**WORK ORDER**
The data below should be copied over with complete accuracy.
*** Opening DATA EXCERPT ***
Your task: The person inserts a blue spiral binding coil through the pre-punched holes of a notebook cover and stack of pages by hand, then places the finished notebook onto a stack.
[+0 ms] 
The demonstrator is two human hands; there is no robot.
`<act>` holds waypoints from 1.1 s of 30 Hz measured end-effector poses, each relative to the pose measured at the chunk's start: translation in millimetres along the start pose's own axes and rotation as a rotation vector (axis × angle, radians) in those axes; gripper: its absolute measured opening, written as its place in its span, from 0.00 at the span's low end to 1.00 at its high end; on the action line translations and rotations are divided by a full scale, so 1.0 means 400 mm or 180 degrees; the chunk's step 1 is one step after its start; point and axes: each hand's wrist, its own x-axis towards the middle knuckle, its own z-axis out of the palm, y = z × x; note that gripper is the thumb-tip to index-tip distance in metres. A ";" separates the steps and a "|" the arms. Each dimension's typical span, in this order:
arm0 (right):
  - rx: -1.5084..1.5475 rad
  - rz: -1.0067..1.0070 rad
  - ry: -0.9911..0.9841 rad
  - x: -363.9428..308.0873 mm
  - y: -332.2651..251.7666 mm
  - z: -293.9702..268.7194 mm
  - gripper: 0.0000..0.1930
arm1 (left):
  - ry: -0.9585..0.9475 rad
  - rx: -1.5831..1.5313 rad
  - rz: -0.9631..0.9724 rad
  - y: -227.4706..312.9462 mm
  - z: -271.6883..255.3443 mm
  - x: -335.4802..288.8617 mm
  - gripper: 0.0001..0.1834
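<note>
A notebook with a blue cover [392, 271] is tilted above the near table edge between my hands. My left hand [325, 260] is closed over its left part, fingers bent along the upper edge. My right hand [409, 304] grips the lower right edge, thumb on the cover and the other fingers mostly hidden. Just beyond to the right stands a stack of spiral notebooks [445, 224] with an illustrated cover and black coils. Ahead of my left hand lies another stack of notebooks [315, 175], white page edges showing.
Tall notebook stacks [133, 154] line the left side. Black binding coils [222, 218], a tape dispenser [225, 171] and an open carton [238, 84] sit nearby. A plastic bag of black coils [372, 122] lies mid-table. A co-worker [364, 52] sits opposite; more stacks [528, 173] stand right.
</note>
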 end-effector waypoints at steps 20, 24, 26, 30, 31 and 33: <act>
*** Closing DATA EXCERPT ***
**ANSWER**
Your task: The person inserts a blue spiral binding coil through the pre-punched holes of a notebook cover and stack of pages by hand, then places the finished notebook onto a stack.
[+0 ms] 
The demonstrator is two human hands; there is no robot.
`<act>` holds waypoints from 1.1 s of 30 Hz measured end-effector poses, each relative to the pose measured at the chunk's start: translation in millimetres along the start pose's own axes and rotation as a rotation vector (axis × angle, radians) in those axes; gripper: its absolute measured opening, written as its place in its span, from 0.00 at the span's low end to 1.00 at its high end; on the action line translations and rotations are divided by a full scale, so 1.0 means 400 mm or 180 degrees; the chunk's step 1 is one step after its start; point and axes: each hand's wrist, its own x-axis towards the middle knuckle, its own z-axis out of the palm, y = z × x; note that gripper is the thumb-tip to index-tip distance in metres. A ";" separates the steps and a "|" the arms. Each dimension's typical span, in this order:
arm0 (right):
  - rx: -1.5084..1.5475 rad
  - rz: -1.0067..1.0070 rad
  - ry: -0.9911..0.9841 rad
  - x: -363.9428..308.0873 mm
  - y: -332.2651..251.7666 mm
  - z: -293.9702..268.7194 mm
  - gripper: 0.0000..0.1930
arm1 (left):
  - ry: -0.9585..0.9475 rad
  - rx: -1.5831..1.5313 rad
  - rz: -0.9631..0.9724 rad
  - y: -227.4706..312.9462 mm
  - z: -271.6883..255.3443 mm
  - x: -335.4802..288.8617 mm
  - gripper: 0.0001..0.1834
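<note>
A notebook with a blue cover [392, 271] is tilted above the near table edge between my hands. My left hand [325, 260] is closed over its left part, fingers bent along the upper edge. My right hand [409, 304] grips the lower right edge, thumb on the cover and the other fingers mostly hidden. Just beyond to the right stands a stack of spiral notebooks [445, 224] with an illustrated cover and black coils. Ahead of my left hand lies another stack of notebooks [315, 175], white page edges showing.
Tall notebook stacks [133, 154] line the left side. Black binding coils [222, 218], a tape dispenser [225, 171] and an open carton [238, 84] sit nearby. A plastic bag of black coils [372, 122] lies mid-table. A co-worker [364, 52] sits opposite; more stacks [528, 173] stand right.
</note>
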 end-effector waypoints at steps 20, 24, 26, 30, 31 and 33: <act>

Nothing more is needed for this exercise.